§ Goal of the exercise: Pictures in the material below are to be left out, and only the lines from the line with "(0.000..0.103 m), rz" up to and including the line with "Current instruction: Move" are to be written out exactly.

____ Data extract

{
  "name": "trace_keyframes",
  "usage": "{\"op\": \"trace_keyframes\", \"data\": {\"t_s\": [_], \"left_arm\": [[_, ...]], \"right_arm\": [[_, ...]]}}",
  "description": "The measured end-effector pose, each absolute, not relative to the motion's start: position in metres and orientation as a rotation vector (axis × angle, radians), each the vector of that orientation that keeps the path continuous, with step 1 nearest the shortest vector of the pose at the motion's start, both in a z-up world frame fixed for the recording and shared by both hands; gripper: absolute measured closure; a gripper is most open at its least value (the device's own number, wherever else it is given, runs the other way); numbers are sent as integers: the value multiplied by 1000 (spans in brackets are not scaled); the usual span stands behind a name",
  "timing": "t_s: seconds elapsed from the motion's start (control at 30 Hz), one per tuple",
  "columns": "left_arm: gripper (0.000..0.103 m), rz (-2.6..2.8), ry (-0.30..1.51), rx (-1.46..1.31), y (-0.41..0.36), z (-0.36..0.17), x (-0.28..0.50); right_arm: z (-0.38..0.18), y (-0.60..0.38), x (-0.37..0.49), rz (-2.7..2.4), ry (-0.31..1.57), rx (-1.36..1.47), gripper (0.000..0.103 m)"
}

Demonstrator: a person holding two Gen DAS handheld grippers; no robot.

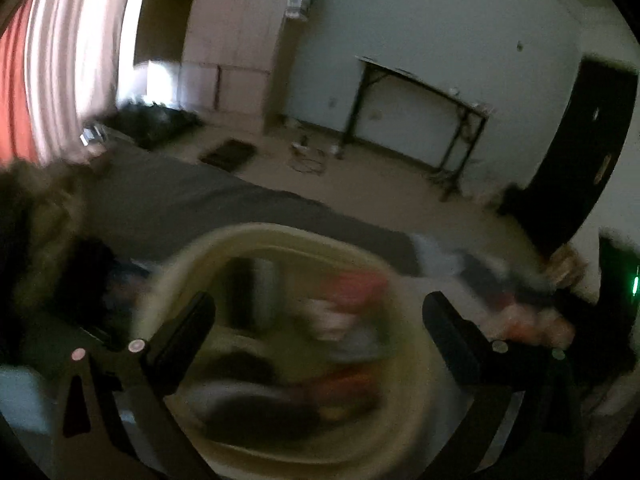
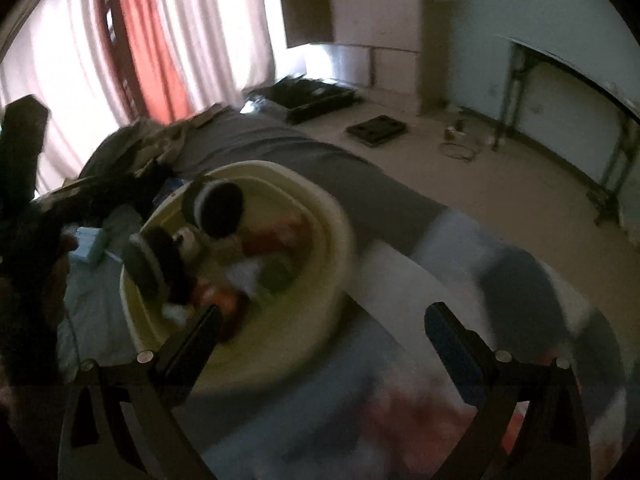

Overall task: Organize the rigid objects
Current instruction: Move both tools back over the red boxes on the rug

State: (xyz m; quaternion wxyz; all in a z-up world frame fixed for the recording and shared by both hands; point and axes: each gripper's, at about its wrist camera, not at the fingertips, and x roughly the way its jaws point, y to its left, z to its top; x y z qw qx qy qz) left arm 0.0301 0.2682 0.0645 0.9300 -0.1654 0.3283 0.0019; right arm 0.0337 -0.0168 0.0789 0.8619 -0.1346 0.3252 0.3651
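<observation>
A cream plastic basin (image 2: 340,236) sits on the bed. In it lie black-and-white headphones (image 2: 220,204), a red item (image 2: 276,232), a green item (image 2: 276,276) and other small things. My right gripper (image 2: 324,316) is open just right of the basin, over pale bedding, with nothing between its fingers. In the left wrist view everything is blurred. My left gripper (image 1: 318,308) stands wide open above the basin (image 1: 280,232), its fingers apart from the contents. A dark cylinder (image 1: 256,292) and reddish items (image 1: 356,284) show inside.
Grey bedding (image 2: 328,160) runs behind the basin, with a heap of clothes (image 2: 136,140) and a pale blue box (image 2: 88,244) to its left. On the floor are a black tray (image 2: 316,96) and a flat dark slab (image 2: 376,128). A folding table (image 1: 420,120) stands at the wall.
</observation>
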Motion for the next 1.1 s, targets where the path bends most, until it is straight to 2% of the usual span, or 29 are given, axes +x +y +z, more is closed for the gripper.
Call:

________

§ Solution to the problem:
  "columns": "left_arm: gripper (0.000..0.103 m), rz (-2.6..2.8), ry (-0.30..1.51), rx (-1.46..1.31), y (-0.41..0.36), z (-0.36..0.17), x (-0.28..0.50); right_arm: z (-0.38..0.18), y (-0.60..0.38), x (-0.37..0.49), rz (-2.7..2.4), ry (-0.31..1.57), rx (-1.36..1.47), gripper (0.000..0.103 m)"
}

Demonstrator: a person holding two Gen DAS handheld grippers; no robot.


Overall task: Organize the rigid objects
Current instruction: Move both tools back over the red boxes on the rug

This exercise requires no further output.